AI Safety

Mechanistic estimation for wide random MLPs

No sampling needed: ARC's method predicts MLP outputs mechanistically, beating Monte Carlo.

Deep Dive

ARC's latest paper introduces a family of algorithms for mechanistic estimation of wide random multilayer perceptrons (MLPs). Instead of sampling many inputs and averaging outputs (Monte Carlo), these algorithms compute the expected output analytically using cumulant propagation. For ReLU MLPs with 4 hidden layers and width 256, the best algorithm matches Monte Carlo accuracy using as little as 1/10 the FLOPs, and outperforms it across 7 orders of magnitude of compute budgets. The method also shows dramatic gains in tail estimation — achieving under 30% relative error for probabilities 100 times lower than what Monte Carlo can sample.
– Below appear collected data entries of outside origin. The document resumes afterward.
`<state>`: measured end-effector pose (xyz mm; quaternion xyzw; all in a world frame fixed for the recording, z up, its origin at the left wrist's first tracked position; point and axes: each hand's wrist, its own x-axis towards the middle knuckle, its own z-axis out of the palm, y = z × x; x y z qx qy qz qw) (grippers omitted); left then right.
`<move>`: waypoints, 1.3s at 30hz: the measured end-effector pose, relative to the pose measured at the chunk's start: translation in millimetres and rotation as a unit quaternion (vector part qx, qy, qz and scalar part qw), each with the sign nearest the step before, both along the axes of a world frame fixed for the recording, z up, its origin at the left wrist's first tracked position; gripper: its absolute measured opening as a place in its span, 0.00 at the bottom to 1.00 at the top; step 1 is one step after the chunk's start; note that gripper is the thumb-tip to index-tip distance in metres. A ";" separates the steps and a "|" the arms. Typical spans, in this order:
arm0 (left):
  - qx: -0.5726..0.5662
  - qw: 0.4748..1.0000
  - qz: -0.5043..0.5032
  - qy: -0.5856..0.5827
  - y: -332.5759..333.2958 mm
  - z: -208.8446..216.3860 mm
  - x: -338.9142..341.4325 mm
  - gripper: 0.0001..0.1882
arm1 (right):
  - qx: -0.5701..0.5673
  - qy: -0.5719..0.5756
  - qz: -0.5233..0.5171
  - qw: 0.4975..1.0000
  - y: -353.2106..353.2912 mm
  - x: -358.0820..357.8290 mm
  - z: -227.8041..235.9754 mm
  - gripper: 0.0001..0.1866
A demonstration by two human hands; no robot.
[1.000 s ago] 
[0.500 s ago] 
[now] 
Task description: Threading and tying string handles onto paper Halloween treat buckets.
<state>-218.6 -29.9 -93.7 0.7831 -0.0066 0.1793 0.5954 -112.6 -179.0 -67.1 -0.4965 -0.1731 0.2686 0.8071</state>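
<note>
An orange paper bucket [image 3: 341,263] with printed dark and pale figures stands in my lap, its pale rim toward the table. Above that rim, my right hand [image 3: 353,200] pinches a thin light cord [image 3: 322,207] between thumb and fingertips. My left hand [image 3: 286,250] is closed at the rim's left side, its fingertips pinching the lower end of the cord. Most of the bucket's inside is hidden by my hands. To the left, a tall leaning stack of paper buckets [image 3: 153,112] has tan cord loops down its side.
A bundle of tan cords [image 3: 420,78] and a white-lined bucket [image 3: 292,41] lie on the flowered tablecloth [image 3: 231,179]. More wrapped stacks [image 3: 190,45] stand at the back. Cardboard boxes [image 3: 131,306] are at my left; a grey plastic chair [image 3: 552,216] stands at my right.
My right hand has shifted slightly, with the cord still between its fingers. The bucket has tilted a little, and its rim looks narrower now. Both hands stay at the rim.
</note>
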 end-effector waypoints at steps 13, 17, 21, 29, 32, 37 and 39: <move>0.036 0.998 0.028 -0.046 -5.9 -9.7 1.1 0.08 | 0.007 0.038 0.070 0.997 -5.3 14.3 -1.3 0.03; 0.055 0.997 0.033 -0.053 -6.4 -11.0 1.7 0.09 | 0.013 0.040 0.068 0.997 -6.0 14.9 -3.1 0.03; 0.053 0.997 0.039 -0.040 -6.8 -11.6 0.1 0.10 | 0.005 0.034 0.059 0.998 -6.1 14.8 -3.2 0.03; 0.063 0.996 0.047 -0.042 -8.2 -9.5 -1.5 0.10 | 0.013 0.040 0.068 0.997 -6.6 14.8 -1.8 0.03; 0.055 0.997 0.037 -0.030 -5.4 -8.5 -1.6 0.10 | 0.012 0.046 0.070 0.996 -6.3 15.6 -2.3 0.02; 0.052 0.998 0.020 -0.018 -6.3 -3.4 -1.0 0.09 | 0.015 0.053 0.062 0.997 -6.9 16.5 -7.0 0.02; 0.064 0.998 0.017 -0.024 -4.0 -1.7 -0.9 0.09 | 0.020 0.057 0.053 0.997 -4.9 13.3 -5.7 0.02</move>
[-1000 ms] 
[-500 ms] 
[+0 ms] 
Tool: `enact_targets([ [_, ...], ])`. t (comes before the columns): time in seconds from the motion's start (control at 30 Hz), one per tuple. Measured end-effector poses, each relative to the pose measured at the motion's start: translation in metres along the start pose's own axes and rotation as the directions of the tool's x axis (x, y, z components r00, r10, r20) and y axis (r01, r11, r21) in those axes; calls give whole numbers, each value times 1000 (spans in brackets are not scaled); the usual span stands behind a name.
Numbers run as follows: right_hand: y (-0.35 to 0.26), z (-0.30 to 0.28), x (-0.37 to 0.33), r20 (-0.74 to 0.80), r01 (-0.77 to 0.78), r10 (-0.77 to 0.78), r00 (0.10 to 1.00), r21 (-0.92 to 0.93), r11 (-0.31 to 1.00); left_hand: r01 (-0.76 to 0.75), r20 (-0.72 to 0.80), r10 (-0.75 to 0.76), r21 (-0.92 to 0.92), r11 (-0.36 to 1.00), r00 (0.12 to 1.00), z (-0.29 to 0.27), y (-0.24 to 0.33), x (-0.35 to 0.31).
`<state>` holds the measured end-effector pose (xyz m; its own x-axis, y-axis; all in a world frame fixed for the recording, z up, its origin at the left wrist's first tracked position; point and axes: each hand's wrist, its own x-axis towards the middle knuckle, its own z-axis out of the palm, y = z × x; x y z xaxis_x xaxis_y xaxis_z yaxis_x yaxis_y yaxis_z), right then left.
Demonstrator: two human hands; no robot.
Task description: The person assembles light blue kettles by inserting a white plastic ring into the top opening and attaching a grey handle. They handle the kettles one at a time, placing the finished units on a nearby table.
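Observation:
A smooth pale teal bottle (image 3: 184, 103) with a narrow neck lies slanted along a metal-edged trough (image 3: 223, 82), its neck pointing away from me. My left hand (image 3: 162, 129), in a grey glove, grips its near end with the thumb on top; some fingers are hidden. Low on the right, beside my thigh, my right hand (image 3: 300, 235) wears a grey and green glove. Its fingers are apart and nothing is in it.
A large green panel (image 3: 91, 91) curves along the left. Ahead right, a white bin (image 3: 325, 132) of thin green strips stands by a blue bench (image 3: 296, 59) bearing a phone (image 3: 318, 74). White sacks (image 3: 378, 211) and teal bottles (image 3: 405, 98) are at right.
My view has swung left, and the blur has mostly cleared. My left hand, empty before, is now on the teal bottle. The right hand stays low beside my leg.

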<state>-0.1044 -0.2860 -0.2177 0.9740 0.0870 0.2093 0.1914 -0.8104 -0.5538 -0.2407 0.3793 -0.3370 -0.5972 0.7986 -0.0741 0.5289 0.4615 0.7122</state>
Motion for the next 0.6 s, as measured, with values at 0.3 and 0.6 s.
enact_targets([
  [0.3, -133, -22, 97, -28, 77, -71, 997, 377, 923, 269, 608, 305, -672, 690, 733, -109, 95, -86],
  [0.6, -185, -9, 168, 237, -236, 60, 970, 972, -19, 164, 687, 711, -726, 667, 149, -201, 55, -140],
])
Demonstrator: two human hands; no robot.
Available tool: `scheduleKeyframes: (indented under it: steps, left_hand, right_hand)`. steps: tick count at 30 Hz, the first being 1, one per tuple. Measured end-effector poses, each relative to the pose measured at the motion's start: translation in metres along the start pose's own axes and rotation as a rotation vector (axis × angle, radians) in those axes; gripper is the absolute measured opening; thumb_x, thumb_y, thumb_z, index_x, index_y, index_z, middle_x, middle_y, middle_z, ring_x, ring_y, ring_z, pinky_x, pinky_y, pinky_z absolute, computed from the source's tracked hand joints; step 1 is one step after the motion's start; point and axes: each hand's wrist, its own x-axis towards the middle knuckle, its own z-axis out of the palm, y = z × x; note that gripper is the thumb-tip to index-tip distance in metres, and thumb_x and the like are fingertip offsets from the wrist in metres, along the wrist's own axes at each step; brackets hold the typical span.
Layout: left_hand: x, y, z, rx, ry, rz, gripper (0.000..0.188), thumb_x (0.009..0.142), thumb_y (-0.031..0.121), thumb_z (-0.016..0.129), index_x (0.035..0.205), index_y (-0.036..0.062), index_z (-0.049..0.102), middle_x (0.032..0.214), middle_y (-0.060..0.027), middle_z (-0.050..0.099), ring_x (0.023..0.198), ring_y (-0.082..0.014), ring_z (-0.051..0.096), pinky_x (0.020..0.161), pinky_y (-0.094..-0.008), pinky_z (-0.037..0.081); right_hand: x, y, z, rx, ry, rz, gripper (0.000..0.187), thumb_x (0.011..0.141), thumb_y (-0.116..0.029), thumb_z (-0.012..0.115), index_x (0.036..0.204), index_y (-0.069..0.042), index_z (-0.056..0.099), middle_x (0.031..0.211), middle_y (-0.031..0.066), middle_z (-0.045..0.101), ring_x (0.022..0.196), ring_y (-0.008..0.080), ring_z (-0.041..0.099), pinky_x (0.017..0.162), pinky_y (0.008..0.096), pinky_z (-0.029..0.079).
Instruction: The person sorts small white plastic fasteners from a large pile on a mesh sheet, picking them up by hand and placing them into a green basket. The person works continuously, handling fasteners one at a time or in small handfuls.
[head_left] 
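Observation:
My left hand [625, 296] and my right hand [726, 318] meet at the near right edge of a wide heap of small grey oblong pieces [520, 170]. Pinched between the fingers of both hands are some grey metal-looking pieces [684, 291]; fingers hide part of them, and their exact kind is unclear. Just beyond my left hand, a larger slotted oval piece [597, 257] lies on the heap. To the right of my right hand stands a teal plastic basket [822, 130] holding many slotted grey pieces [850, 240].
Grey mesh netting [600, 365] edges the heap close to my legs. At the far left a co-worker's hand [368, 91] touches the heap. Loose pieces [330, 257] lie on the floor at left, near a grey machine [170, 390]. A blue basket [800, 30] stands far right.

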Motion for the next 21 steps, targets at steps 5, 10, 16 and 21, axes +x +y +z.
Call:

Additionally, the estimates are differentiable, enabling a 'mechanistic distillation' proof of concept where a student network is trained on estimated outputs. While not surpassing standard training, this opens the door to using mechanistic approaches for model analysis and training.

Key Points
  • Mechanistic estimation of random MLPs achieves up to 10x FLOPs efficiency over Monte Carlo sampling at matched mean squared error.
  • For low-probability estimation (<1e-4), algorithm achieves under 30% relative error for probabilities 100x smaller than sampling limit.
  • Proof-of-concept 'mechanistic distillation' trains a student network on differentiable mechanistic estimates, showcasing potential for broader use.

Why It Matters

ARC's approach could transform model analysis — faster, more precise, and differentiable — enabling new forms of interpretability and training.